ReDFeat: Recoupling Detection and Description for Multimodal Feature Learning
Yuxin Deng, Jiayi Ma

TL;DR
ReDFeat introduces a stable, recoupled training framework for multimodal local feature detection and description, utilizing a mutual weighting strategy and a novel Super Detector to improve cross-modal matching performance.
Contribution
The paper proposes a new recoupling strategy with detached weights and a Super Detector for stable end-to-end training of multimodal features, outperforming previous methods.
Findings
ReDFeat surpasses state-of-the-art in cross-modal feature matching.
The recoupled training framework improves stability and performance.

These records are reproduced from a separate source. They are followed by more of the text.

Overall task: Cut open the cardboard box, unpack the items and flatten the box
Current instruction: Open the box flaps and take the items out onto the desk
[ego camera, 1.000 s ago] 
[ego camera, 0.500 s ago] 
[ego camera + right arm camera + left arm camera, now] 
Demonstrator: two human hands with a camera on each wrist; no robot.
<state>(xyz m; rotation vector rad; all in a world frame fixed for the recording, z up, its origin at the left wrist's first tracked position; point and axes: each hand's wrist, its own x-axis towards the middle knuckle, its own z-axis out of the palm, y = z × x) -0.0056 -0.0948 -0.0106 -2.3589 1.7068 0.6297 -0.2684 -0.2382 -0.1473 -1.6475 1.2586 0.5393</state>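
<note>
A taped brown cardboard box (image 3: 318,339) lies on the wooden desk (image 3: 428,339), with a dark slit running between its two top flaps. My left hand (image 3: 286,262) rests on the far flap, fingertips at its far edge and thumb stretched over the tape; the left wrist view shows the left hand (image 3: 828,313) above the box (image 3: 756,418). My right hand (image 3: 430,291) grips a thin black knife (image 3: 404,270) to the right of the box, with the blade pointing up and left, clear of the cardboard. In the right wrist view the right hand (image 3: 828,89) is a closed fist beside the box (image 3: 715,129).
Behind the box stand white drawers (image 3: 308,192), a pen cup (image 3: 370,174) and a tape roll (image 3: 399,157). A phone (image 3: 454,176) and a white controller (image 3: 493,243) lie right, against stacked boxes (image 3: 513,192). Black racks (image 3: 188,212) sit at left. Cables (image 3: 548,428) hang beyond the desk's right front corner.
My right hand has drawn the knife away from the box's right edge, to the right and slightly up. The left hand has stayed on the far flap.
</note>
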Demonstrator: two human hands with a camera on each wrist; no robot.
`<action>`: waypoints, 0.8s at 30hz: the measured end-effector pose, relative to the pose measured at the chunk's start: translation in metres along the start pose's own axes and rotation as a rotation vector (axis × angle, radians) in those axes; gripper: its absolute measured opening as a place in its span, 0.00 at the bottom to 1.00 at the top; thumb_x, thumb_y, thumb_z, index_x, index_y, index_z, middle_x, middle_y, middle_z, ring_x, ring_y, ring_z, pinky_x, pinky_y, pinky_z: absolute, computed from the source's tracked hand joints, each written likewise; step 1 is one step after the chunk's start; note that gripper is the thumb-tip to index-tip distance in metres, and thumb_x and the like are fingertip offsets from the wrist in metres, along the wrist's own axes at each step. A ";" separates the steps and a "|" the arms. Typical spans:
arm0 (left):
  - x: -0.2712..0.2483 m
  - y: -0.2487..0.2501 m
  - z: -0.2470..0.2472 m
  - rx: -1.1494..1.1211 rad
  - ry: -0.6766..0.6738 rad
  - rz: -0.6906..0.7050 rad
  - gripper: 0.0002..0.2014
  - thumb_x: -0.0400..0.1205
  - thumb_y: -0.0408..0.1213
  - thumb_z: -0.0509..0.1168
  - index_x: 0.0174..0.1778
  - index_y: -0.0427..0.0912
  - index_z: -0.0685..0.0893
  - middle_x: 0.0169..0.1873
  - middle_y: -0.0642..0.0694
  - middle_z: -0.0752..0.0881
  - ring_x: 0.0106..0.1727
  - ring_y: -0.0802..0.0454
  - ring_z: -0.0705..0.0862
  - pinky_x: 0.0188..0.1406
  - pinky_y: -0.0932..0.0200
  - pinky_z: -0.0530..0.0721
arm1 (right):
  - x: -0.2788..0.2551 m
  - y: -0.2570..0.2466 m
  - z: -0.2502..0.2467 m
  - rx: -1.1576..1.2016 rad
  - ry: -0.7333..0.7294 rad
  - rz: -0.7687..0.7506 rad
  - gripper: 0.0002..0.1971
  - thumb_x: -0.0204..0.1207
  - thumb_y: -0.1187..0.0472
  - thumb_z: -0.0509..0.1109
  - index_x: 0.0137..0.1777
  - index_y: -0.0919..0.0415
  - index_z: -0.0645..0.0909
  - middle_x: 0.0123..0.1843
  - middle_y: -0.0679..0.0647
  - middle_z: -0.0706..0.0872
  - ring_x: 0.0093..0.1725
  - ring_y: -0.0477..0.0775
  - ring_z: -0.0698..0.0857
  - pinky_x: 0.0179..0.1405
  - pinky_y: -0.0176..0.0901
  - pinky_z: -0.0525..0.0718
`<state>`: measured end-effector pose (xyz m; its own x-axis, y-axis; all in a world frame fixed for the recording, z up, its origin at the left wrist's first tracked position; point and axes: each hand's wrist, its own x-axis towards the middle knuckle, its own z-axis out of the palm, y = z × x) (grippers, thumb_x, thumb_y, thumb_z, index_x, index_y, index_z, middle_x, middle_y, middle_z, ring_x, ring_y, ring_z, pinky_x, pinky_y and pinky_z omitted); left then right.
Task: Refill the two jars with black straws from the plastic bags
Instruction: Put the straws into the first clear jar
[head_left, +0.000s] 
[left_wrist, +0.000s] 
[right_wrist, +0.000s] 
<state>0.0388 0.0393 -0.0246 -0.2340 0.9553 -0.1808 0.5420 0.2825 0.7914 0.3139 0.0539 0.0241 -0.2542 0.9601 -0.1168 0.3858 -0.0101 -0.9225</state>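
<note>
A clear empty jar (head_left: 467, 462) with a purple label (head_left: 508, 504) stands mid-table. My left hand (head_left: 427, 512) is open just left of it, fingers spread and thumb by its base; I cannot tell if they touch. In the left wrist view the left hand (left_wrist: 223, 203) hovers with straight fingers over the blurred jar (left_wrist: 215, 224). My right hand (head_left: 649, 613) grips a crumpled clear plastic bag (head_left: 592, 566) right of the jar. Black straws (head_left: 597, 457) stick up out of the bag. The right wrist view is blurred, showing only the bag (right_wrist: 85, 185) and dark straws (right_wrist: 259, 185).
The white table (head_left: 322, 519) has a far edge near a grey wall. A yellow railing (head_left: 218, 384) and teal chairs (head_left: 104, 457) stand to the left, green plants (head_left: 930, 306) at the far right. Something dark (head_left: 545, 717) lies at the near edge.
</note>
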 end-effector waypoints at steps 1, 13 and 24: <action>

The model can be trained from scratch without pre-training.
Abstract
Deep-learning-based local feature extraction algorithms that combine detection and description have made significant progress in visible image matching. However, the end-to-end training of such frameworks is notoriously unstable due to the lack of strong supervision of detection and the inappropriate coupling between detection and description. The problem is magnified in cross-modal scenarios, in which most methods heavily rely on the pre-training. In this paper, we recouple independent constraints of detection and description of multimodal feature learning with a mutual weighting strategy, in which the detected probabilities of robust features are forced to peak and repeat, while features with high detection scores are emphasized during optimization. Different from previous works, those weights are detached from back propagation so that the detected probability of indistinct features…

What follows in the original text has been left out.